__Exercise goal__
Give again, word for word, each line below starting at the one that contains "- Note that" and ending at the one that contains "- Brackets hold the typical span".

__Information supplied__
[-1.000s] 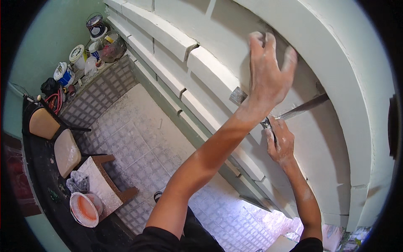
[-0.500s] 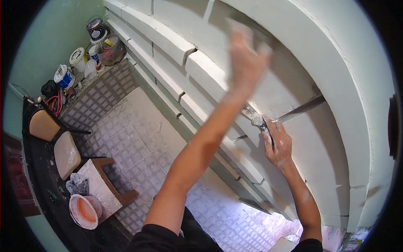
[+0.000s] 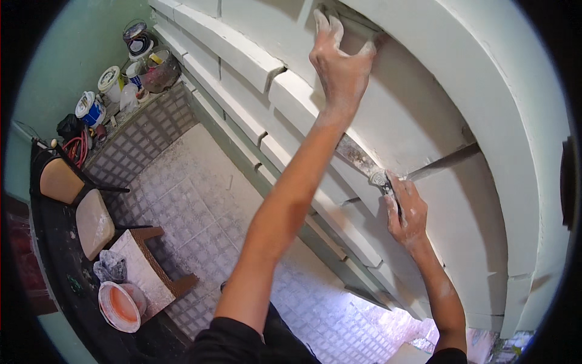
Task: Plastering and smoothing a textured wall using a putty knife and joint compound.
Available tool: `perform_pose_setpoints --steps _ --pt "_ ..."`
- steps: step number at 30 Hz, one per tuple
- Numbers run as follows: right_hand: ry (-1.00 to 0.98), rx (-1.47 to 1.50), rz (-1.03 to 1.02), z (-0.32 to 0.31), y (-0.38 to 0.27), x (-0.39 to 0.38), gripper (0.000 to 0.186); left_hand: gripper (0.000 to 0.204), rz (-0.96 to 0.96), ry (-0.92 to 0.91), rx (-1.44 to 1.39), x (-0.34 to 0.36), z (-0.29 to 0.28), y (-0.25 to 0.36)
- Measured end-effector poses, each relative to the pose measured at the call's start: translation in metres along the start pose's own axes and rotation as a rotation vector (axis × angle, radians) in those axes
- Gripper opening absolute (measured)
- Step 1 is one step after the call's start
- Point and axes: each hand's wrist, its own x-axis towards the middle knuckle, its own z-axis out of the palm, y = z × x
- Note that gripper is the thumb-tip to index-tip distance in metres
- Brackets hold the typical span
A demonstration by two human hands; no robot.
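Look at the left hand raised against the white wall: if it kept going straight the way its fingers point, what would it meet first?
The left hand points up along the white wall. First in line appears to be the dark groove just past its fingertips, though depth is hard to judge.

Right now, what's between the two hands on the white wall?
In the head view, a putty knife blade crosses the white wall between the left hand and right hand, which grips its handle.

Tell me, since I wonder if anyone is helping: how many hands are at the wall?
2. The left hand is high on the white wall; the right hand is lower, gripping a putty knife. Both are the person's own; none looks hidden.
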Motion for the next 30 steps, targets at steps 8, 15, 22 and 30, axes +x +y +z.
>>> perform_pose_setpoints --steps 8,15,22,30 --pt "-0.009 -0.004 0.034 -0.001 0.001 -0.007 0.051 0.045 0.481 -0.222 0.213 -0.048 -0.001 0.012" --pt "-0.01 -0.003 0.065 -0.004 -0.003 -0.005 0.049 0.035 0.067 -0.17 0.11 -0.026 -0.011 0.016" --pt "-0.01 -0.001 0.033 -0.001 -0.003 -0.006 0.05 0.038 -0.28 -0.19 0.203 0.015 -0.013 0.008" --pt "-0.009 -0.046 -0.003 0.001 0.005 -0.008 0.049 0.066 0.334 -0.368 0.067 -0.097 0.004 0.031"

__Worked solution__
- Note that gripper is the thumb-tip to index-tip distance in metres
- Brackets hold the typical span

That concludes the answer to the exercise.